- **What is being asked**: Print the data exactly. Omit the pictures.

-------- Dataset entries --------

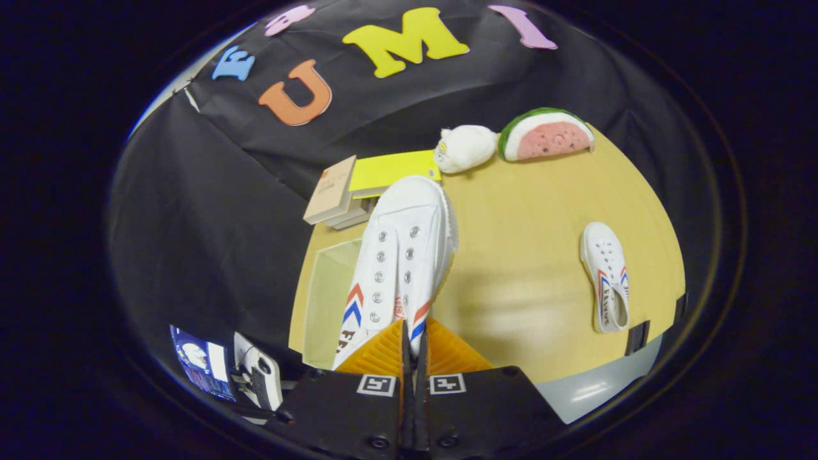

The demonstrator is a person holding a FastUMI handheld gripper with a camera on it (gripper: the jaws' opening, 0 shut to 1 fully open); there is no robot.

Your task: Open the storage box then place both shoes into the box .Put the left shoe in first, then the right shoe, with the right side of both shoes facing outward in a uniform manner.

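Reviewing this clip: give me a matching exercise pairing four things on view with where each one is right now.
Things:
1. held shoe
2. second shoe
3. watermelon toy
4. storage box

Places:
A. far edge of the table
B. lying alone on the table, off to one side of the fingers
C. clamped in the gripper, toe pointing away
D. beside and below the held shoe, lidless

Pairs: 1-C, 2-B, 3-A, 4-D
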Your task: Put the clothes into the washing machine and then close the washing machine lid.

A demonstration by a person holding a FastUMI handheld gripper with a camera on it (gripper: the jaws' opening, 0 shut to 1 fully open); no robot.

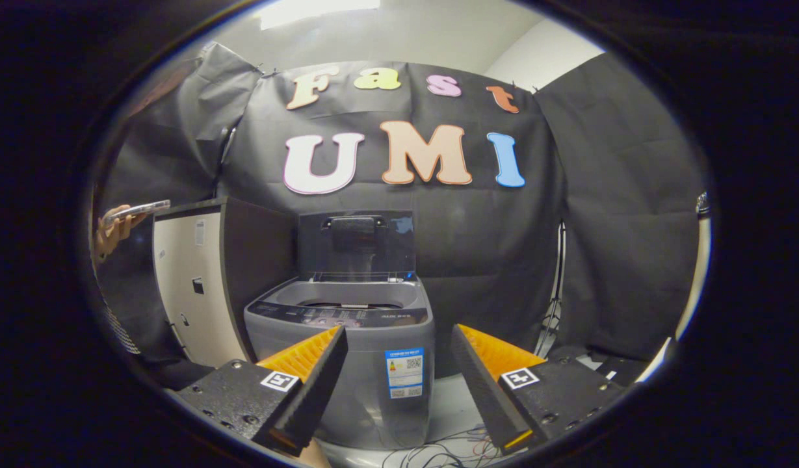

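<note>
A small grey top-loading washing machine (347,364) stands on the floor just ahead of my fingers. Its dark lid (355,244) is raised upright at the back, leaving the tub opening (348,303) uncovered. I cannot see into the drum from here. My gripper (399,338) is open, fingers spread wide with nothing between them. The left fingertip (331,351) overlaps the machine's front, and the right one stands off to its right. No clothes are visible.
A cream and dark cabinet (197,279) stands left of the machine. Beyond it a person's hand (113,231) holds a phone. Loose wires (451,448) lie on the floor by the machine's base. A stand leg (555,305) rises at the right.
</note>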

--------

- **Exercise output**:
The demonstrator is a person holding a FastUMI handheld gripper with a camera on it (gripper: the jaws' opening, 0 shut to 1 fully open); there is no robot.

Your task: Open the storage box then place both shoes into the box .Put the left shoe in first, then the right shoe, with the right side of both shoes facing outward in a uniform manner.

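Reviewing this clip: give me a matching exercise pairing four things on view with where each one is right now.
Things:
1. held shoe
2. second shoe
3. watermelon toy
4. storage box

Places:
A. far edge of the table
B. lying alone on the table, off to one side of the fingers
C. clamped in the gripper, toe pointing away
D. beside and below the held shoe, lidless

Pairs: 1-C, 2-B, 3-A, 4-D
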Your task: Put the clothes into the washing machine and then close the washing machine lid.

A demonstration by a person holding a FastUMI handheld gripper with a camera on it (gripper: the jaws' opening, 0 shut to 1 fully open); no robot.


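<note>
A small grey top-loading washing machine (347,364) stands on the floor just ahead of my fingers. Its dark lid (355,244) is raised upright at the back, leaving the tub opening (348,303) uncovered. I cannot see into the drum from here. My gripper (399,338) is open, fingers spread wide with nothing between them. The left fingertip (331,351) overlaps the machine's front, and the right one stands off to its right. No clothes are visible.
A cream and dark cabinet (197,279) stands left of the machine. Beyond it a person's hand (113,231) holds a phone. Loose wires (451,448) lie on the floor by the machine's base. A stand leg (555,305) rises at the right.
</note>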

Further output is not needed for this exercise.